When Dodgers general manager Brandon Gomes and president of baseball operations Andrew Friedman met with the media on Tuesday for their annual end-of-season press conference, one of the major topics of conversation was manager Dave Roberts. After L.A.’s stunning loss to the Padres in the NLDS, many fans and pundits are calling for Roberts to lose his job.
As Jack Harris reports in the Los Angeles Times, Friedman was asked if Roberts would be returning as manager next season.
“One hundred percent,” he said.
The rest of the coaching staff likely will, as well.
“I don’t anticipate [any changes] right now,” he said.
That’s the marquee quote, and one that isn’t likely to please those who are calling for the manager’s head. But Friedman is a deep thinker and is sometimes quite frank with the media, and he elaborated on his reasoning.
Asked if the Dodgers could benefit from a new voice leading the team, Friedman rejected the suggestion.
“I don’t feel like that’s what we need,” Friedman said. “If we felt that a different voice was going to help us cash in on those situations with runners in scoring position — yeah, then maybe we would.

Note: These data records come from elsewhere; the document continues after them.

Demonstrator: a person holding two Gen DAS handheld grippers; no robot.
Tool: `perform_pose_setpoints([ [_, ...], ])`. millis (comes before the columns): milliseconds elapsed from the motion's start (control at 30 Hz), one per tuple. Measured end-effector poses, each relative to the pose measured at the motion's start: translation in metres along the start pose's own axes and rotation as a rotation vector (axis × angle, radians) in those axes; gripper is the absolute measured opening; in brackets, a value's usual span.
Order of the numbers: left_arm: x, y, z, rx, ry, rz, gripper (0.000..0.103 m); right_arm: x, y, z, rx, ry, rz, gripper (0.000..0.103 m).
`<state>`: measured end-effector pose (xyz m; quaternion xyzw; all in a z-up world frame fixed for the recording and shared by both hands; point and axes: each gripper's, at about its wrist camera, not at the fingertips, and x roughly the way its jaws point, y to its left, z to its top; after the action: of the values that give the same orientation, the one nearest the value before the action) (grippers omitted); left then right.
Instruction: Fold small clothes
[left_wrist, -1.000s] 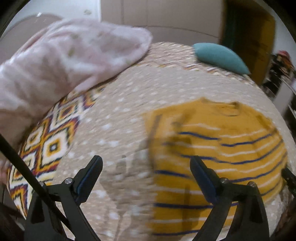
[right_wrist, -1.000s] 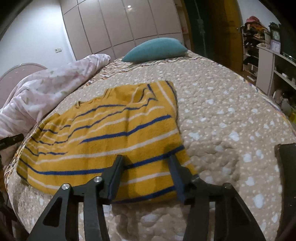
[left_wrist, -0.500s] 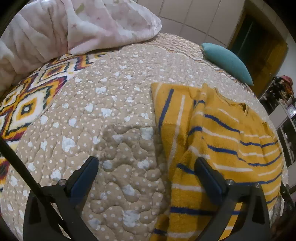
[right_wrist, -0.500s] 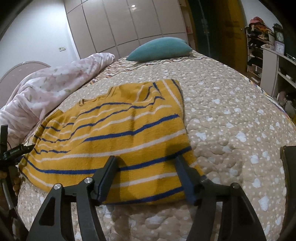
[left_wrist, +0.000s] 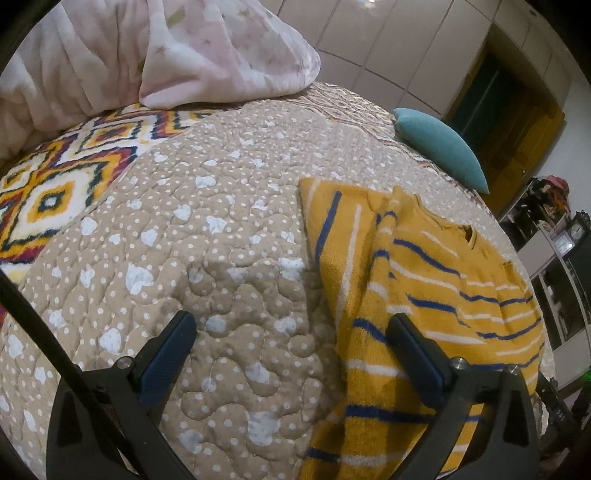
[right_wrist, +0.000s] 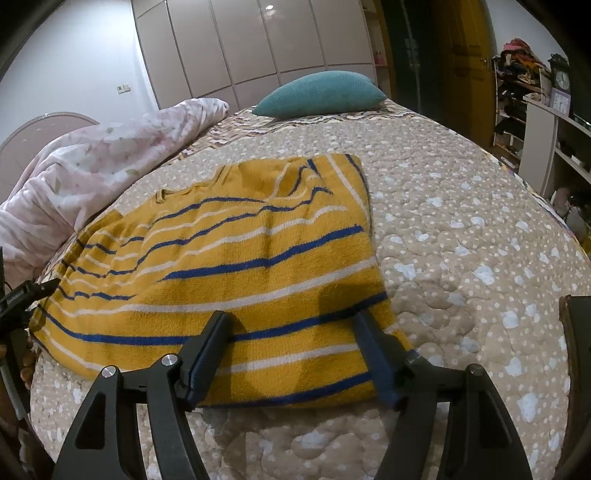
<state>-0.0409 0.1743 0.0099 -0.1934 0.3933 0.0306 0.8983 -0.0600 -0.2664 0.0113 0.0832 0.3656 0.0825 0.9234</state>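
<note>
The near hem of the yellow striped sweater (right_wrist: 236, 266) is partly covered by the right gripper (right_wrist: 295, 332) in the right wrist view. In the left wrist view the sweater's (left_wrist: 424, 295) lower part is cut off by the frame edge and by the gripper body. One sleeve is folded over the body panel; the second sleeve cannot be made out. Whether either gripper touches the fabric cannot be determined.

The sweater lies flat on the beige quilted bedspread (right_wrist: 461, 240), neckline toward the far end of the bed. A pink floral blanket (right_wrist: 110, 158) is bunched along one side of the bed, near the sweater. A teal pillow (right_wrist: 321, 94) rests at the far end, well apart from the garment. Shelving (right_wrist: 535, 110) with assorted items stands beside the bed.

The right gripper is positioned low over the sweater's near hem, fingers spread wide, holding nothing. The left gripper (left_wrist: 291, 339) hangs over the sweater's side edge, jaws fully apart and empty: one finger (left_wrist: 413, 354) over the fabric, the other over bare bedspread (left_wrist: 221, 240).
</note>
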Motion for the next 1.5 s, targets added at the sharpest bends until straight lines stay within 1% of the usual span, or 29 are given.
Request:
perform_pose_setpoints([
  [300, 0.000, 0.000, 0.000, 0.000, -0.001, 0.000, 0.103, 0.003, 0.002, 0.000, -0.012, 0.002, -0.002, 0.078],
  [733, 0.000, 0.001, 0.001, 0.003, 0.002, 0.006, 0.103, 0.000, 0.005, -0.002, -0.008, -0.011, -0.010, 0.079],
  [767, 0.000, 0.000, 0.001, 0.003, 0.003, 0.010, 0.103, -0.001, 0.005, -0.002, -0.008, -0.012, -0.012, 0.079],
  [833, -0.001, -0.002, 0.004, 0.010, 0.033, 0.029, 0.103, -0.001, 0.006, -0.002, -0.009, -0.012, -0.012, 0.079],
  [900, -0.013, -0.006, 0.008, 0.019, 0.041, 0.039, 0.103, -0.001, 0.006, -0.002, -0.007, -0.011, -0.009, 0.079],
  [1000, -0.050, -0.021, 0.005, 0.047, -0.024, 0.030, 0.103, -0.001, 0.005, -0.003, -0.002, -0.014, -0.001, 0.080],
  [1067, -0.067, -0.038, 0.001, 0.092, -0.044, 0.021, 0.103, -0.001, 0.005, -0.003, 0.000, -0.014, 0.001, 0.080],
  [1167, -0.076, -0.069, -0.010, 0.183, -0.047, 0.000, 0.103, -0.001, 0.006, -0.004, 0.000, -0.014, 0.001, 0.081],
  [1233, -0.067, -0.092, -0.019, 0.253, -0.027, -0.026, 0.103, -0.001, 0.006, -0.004, 0.001, -0.013, 0.000, 0.081],
  [1333, -0.041, -0.110, -0.026, 0.288, 0.005, -0.017, 0.103, 0.000, 0.007, -0.002, -0.007, 0.003, 0.003, 0.082],
  [1367, -0.029, -0.111, -0.028, 0.286, 0.027, -0.010, 0.103, -0.001, 0.006, -0.001, -0.010, 0.013, 0.003, 0.082],
  [1433, -0.008, -0.109, -0.033, 0.284, 0.054, 0.043, 0.103, -0.010, 0.005, 0.003, -0.011, 0.030, 0.010, 0.082],
  [1467, 0.001, -0.107, -0.040, 0.297, 0.050, 0.064, 0.103, -0.018, 0.002, 0.004, 0.000, 0.017, 0.024, 0.082],
  [1500, 0.002, -0.107, -0.044, 0.312, 0.028, 0.069, 0.103, -0.029, -0.003, 0.004, 0.016, -0.004, 0.041, 0.082],
])
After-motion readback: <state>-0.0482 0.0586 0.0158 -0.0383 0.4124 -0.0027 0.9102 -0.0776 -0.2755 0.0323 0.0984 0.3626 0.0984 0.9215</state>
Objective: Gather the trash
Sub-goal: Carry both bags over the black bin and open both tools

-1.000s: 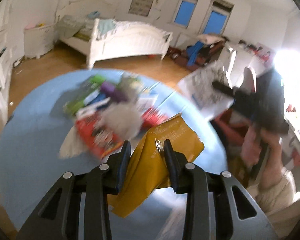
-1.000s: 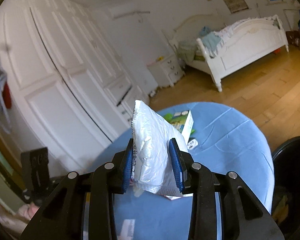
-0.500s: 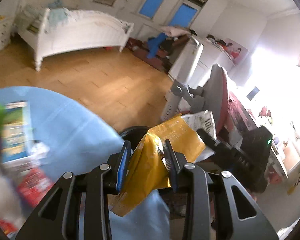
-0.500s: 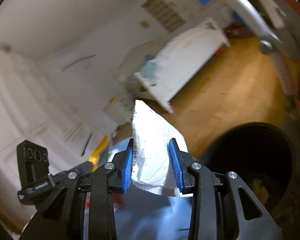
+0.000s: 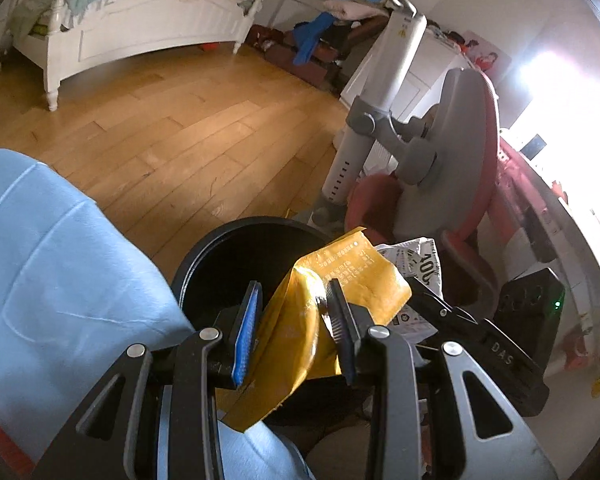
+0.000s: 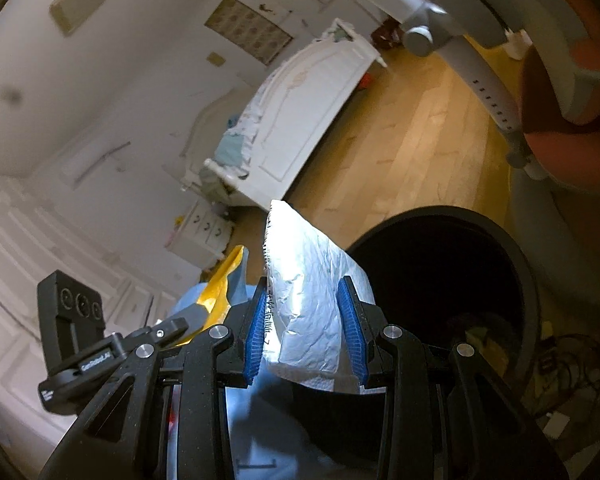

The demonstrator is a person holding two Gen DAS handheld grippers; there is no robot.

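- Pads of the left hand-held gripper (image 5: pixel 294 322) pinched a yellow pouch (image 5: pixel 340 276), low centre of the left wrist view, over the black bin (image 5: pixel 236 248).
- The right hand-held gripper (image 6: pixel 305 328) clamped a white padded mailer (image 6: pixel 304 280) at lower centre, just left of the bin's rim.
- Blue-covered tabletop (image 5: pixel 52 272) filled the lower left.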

“There are those things that happen in the course of a game that I think is important to tease out — what part of it is baseball? What part of it is leaders?” he added. “I feel like Dave and his coaching staff did an incredible job during the regular season to lead this team to 111 wins. And I don’t feel like it’s a switch that was then turned off, or the players needed a different voice in those games. That’s my personal belief.”
None of which is to say Friedman is just burying his head in the sand and hoping things go better next year. He and his staff will spend the offseason trying to figure out how to make sure next year’s postseason is more successful than this year’s.
“In the regular season, we led baseball in every statistical category with runners in scoring position. In the series, we were not good,” he said. “The question is, is it baseball? Or are there things we can do to improve upon that?”
Some Dodger fans have called for “change for change’s sake,” with the idea that you have to shake up something — anything — to get different results. The problem with that approach is that change, in and of itself, isn’t a good thing. Change is not the goal, improvement is, and there’s little reason to think a change in management would keep the Dodgers from going 0-for-20 with runners in scoring position next October.
The thing that is likely to keep that from happening is the fact that it almost never happens, so the odds of it happening to the same team two years in a row are ridiculously low.
It’s not a satisfying answer, but it’s probably the correct one: The Dodgers suffered from some bad luck and the Padres pitchers made some excellent pitches. That’s why the Dodgers struggled with RISP and ultimately why they lost the NLDS. Dave Roberts and his coaching staff had nothing to do with it.